Exercise data:
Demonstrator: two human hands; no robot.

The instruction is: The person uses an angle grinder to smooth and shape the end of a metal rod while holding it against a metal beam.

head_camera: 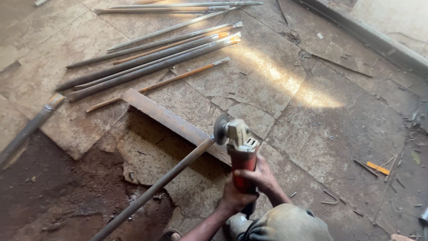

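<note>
A red angle grinder [240,154] points away from me, its grey disc [220,128] touching the far end of a long metal rod [156,187]. The rod runs from the lower left up to a flat steel bar [169,120] and rests on it. My left hand [234,196] wraps the rear of the grinder's red body. Over the same body, a little further forward, my right hand [263,176] is closed. My knee in grey cloth [287,225] shows at the bottom edge.
Several cut metal rods [151,56] lie side by side on the cracked stone floor [312,134] at the upper left. Another bar [29,129] lies at the left edge. Bare dirt [58,196] shows lower left. A raised ledge [370,38] runs along the upper right.
</note>
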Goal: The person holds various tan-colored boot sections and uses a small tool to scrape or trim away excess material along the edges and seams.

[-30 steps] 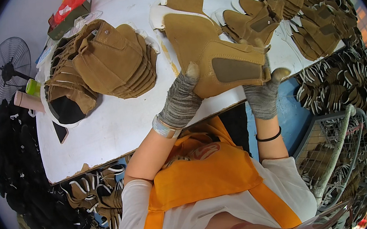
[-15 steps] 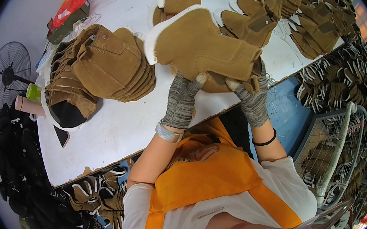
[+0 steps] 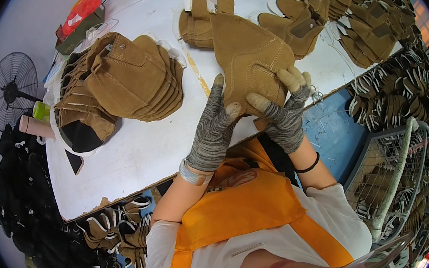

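Observation:
A brown suede boot upper (image 3: 249, 59) is held up over the table's front edge, its stitched side facing me. My left hand (image 3: 211, 129), in a grey knit glove with pale fingertips, grips its lower left edge, thumb on the front. My right hand (image 3: 287, 116), gloved alike, holds the lower right edge with its thumb on the suede and fingertips at the side. Just beyond lies a small pile of uppers (image 3: 197, 28) with white trim. To the left stands a thick stack of brown uppers (image 3: 128, 80).
A white table (image 3: 149, 156) carries further uppers (image 3: 292, 31) at the right and a dark phone (image 3: 74, 162) at the left. A fan (image 3: 10, 91) stands beyond the left edge. At right are a wire cart (image 3: 385, 168) and heaped uppers (image 3: 393, 94).
The held upper has turned from lying sideways, white trim to the left, to standing more upright with its stitched part lower. My right fingers have come round to its right side.

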A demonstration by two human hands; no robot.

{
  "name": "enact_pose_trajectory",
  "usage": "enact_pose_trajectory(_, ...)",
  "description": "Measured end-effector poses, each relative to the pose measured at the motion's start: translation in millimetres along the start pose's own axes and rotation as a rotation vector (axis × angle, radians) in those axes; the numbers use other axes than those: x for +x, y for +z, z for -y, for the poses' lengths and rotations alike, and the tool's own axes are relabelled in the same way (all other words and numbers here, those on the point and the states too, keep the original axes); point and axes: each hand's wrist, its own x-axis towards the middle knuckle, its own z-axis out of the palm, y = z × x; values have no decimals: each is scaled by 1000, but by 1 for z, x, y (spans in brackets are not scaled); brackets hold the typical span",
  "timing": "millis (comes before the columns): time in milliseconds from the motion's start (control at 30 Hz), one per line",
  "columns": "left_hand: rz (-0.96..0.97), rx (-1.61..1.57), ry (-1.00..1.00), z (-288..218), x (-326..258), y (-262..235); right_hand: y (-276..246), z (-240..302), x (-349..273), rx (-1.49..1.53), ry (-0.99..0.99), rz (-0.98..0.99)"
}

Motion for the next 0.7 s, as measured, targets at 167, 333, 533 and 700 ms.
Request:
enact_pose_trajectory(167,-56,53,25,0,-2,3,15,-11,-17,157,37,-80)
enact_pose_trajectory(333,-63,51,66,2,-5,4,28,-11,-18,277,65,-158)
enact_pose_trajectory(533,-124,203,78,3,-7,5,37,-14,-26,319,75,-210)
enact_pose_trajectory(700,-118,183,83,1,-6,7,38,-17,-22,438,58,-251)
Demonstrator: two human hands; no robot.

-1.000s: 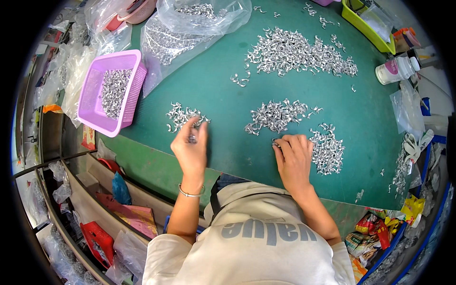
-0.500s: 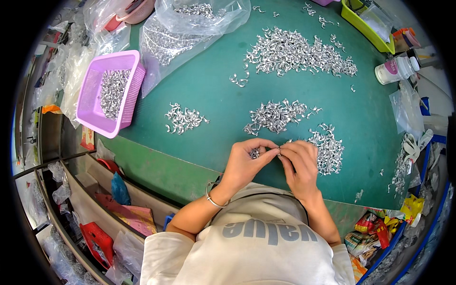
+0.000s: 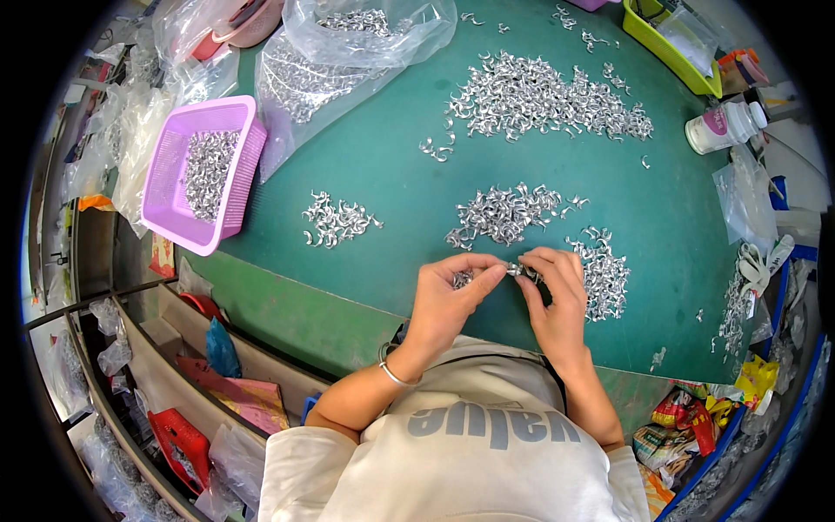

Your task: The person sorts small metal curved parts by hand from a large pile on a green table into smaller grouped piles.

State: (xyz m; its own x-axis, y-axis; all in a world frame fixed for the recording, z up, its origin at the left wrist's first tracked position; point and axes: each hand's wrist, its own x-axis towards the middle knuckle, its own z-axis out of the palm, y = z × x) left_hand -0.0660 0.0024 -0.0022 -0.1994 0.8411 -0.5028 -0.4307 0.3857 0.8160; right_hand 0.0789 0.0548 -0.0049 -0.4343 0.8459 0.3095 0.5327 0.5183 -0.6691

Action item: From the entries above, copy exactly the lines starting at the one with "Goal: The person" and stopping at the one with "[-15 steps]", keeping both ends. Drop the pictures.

Worked solution:
Goal: The person holds various tan-colored boot sections and uses a small tool to scrape or trim away excess material along the edges and seams.

[-30 steps] 
[-15 steps] 

This output is now complete.